We hear of a bishop in the 4th century, the bishop of Myra in modern day Turkey, widely known for his generosity, his concern for the welfare of children and encouraging the giving of gifts. This bishop will later be known far and wide as St. Nicholas.
In so many different cultures, traditions took root and grew of the bringer and giver of gifts and good cheer. Traditions, of giving to the needy, of lessening the burdens of the oppressed became familiar themes on this day.
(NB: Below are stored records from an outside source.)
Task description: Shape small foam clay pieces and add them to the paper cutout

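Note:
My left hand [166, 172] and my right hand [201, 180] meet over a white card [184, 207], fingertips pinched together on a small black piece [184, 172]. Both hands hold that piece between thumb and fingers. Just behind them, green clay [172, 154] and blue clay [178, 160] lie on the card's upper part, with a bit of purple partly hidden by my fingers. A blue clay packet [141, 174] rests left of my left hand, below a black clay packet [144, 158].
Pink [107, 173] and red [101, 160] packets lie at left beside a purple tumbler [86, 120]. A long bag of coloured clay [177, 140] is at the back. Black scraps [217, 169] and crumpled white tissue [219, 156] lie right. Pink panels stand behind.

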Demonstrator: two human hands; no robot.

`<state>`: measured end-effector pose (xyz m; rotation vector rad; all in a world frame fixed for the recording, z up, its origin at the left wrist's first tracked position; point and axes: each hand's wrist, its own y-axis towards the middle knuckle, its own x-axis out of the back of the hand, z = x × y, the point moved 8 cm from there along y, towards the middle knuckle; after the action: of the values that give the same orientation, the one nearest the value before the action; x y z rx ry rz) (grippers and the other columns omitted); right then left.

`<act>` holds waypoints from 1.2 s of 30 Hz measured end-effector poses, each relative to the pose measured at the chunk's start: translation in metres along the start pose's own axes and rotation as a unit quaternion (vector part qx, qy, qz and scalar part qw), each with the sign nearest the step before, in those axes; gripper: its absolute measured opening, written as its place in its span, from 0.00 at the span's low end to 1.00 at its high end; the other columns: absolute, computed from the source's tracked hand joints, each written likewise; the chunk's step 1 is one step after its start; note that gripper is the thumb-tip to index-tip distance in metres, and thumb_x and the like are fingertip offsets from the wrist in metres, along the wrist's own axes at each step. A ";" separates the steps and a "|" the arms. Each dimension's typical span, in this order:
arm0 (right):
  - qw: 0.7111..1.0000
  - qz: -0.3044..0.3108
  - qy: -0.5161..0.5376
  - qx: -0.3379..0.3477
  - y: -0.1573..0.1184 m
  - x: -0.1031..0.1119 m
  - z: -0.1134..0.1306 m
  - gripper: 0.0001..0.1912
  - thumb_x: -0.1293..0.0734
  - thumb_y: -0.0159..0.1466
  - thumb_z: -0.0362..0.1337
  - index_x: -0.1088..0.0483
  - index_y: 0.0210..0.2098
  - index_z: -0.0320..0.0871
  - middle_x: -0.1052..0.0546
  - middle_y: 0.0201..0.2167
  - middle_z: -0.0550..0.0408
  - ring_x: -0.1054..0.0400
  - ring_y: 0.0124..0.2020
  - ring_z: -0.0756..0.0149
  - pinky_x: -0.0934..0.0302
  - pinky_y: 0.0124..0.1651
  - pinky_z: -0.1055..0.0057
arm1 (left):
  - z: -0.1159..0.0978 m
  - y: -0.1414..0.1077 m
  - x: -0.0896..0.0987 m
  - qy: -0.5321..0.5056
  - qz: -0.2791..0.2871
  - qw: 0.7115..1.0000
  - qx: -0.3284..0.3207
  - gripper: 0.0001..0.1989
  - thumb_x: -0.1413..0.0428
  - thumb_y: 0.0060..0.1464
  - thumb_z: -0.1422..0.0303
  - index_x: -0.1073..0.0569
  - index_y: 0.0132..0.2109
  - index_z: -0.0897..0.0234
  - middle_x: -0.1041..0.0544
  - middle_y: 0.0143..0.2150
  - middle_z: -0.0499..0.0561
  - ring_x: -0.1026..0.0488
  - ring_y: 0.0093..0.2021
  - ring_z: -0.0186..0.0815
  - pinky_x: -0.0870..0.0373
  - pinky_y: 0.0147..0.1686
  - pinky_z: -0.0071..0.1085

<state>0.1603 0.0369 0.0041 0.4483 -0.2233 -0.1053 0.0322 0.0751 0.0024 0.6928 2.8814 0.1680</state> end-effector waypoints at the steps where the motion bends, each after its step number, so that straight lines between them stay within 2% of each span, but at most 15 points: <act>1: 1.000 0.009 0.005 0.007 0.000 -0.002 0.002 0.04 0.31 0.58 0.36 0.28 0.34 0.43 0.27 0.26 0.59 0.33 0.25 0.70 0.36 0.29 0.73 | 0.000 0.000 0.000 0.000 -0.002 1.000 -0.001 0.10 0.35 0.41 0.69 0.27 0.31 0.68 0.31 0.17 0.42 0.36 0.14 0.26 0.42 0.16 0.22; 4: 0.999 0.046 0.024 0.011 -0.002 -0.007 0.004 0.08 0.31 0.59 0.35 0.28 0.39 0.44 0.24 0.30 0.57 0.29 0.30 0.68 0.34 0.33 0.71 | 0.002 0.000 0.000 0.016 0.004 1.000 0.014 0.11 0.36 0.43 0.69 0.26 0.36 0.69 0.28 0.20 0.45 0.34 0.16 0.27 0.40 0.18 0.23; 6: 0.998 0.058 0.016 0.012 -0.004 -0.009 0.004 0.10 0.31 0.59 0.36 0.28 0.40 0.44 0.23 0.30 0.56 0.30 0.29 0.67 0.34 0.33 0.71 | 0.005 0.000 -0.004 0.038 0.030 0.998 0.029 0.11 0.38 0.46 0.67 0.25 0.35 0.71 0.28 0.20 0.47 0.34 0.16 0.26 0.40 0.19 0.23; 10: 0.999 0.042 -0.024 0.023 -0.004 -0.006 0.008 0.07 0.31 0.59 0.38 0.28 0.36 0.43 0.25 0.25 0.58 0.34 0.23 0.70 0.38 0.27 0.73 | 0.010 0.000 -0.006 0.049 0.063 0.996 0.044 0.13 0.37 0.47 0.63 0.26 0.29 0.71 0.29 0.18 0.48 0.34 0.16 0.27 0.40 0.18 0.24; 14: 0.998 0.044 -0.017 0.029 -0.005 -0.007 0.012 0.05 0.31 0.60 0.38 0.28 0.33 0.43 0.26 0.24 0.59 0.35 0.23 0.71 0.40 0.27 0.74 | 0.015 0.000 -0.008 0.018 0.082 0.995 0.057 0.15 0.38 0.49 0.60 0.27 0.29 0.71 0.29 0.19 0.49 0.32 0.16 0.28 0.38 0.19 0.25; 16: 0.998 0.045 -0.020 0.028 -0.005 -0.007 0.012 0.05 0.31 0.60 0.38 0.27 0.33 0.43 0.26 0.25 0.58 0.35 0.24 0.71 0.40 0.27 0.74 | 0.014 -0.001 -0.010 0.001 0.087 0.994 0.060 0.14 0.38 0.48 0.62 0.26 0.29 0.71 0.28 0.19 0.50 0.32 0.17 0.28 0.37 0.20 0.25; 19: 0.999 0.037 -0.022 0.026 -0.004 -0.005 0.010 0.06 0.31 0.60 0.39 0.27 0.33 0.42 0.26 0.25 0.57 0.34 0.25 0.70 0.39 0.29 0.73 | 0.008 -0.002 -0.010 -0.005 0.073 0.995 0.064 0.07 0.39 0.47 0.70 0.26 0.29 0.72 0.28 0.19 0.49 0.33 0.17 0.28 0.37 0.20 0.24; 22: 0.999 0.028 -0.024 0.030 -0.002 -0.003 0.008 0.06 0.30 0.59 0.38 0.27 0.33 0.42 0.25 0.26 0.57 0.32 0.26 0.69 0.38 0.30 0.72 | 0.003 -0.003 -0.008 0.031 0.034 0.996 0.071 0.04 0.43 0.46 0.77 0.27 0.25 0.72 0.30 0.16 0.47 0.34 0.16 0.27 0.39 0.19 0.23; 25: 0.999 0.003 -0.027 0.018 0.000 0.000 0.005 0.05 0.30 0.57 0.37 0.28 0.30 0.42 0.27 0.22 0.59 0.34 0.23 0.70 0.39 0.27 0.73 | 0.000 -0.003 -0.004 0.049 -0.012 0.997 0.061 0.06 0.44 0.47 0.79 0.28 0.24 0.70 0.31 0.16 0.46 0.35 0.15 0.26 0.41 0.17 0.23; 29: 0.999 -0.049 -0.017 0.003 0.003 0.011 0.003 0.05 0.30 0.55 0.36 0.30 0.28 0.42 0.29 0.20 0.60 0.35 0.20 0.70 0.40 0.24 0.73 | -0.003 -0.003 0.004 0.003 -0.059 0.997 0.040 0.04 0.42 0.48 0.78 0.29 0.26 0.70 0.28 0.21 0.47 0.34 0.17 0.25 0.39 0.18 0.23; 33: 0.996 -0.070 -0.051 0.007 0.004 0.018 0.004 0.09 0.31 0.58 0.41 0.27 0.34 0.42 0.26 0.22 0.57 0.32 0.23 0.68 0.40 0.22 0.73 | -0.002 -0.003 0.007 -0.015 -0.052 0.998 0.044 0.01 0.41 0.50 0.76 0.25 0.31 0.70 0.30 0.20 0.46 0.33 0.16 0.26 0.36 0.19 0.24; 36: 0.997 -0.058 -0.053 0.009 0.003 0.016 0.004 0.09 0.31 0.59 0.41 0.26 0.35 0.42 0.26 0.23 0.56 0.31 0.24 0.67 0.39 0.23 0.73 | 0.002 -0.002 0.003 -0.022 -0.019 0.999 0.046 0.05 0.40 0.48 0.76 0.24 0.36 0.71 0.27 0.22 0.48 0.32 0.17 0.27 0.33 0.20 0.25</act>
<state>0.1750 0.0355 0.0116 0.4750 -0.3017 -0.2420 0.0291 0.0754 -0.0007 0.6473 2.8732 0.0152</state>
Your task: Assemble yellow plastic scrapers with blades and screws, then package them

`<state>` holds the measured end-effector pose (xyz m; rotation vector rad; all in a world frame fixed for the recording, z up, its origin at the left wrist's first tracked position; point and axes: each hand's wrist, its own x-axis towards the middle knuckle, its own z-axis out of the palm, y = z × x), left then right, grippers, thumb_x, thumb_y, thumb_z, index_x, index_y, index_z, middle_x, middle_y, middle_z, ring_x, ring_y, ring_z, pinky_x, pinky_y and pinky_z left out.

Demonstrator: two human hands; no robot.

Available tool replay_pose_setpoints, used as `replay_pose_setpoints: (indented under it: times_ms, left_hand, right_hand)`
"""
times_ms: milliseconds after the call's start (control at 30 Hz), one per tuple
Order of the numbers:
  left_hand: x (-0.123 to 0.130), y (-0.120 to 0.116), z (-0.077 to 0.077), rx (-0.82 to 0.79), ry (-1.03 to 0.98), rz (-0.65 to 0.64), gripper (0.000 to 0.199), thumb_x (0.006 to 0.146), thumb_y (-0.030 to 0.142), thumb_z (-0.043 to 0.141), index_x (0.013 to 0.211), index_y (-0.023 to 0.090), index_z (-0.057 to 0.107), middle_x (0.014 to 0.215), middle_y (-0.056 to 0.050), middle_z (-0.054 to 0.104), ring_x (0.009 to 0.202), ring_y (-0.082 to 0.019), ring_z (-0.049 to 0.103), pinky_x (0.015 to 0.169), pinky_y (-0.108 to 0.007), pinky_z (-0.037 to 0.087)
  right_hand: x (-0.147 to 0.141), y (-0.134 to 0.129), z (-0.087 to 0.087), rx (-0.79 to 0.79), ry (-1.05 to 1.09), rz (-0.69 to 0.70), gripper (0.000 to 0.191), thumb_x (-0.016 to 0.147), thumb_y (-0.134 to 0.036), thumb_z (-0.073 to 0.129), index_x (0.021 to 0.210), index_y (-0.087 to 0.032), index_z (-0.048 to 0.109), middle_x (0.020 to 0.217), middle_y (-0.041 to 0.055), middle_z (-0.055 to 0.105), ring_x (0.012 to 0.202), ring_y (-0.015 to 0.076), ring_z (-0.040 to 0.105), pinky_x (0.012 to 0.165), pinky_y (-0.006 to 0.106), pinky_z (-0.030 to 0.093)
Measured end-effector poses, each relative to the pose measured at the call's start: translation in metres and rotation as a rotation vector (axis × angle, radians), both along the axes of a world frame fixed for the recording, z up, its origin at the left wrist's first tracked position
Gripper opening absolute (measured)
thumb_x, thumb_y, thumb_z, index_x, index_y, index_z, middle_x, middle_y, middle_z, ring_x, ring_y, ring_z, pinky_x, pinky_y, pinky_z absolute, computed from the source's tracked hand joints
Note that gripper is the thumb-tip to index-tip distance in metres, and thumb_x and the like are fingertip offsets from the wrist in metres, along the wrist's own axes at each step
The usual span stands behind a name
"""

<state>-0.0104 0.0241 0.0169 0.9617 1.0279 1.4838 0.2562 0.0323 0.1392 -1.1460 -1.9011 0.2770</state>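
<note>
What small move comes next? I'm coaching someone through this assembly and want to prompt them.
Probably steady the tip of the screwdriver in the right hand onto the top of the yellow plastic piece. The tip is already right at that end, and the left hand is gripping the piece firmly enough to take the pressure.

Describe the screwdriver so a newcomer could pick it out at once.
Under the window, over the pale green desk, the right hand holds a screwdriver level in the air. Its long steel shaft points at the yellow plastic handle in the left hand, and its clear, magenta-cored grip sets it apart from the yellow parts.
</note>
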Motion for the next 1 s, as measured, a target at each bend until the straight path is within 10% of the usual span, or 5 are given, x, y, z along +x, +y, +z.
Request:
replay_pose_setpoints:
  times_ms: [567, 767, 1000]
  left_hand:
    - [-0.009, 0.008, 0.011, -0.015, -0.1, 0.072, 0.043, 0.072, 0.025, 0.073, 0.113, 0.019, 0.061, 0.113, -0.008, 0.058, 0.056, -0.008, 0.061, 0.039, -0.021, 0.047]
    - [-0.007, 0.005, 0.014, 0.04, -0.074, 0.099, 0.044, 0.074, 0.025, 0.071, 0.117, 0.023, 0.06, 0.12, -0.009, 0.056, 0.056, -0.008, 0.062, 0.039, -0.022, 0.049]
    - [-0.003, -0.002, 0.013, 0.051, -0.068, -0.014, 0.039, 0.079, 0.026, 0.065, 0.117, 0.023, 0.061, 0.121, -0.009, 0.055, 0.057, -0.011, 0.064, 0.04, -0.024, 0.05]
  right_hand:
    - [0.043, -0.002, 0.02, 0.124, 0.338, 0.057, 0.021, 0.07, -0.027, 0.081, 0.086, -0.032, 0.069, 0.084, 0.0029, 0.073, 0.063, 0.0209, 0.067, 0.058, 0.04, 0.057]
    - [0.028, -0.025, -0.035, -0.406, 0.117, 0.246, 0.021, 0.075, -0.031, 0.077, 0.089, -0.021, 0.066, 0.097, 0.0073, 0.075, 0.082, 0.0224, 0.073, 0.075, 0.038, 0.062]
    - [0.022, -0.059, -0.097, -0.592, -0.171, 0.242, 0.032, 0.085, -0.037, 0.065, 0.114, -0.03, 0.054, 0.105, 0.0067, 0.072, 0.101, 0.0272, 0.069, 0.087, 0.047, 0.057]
Legends sprung up, legends with names like Sinter Klaas, Father Christmas, Kris Kringle, Pere Noel in France, Babbo Natale in Italy, the Christkind, Jezisek, Jezuska, St. Basil and Father Frost. Every culture where Christianity took hold produced figures of jollity and generosity associated with Christmas.
In Europe, kings and mighty rulers were expected to go out on Christmas, sometimes in sackcloth to bring gifts and comfort to the poor. The old carol Good King Wenceslas, when we listen to the words, is about such a king, barefoot in the snow, bringing flesh and wine, the food and drink of mighty lords and rulers to the peasants.
In England Charles I ordered his court, composed of dukes, earls and barons to go back to their estates at Christmas and do their duties as overlords to their subjects.
In 1653 Oliver Cromwell, leading the Puritan Revolution, outlawed Christmas itself as being unchristian. When Cromwell died 5 years later, Christmas, which never disappeared despite the Puritan laws, returned in full force as a time of good cheer.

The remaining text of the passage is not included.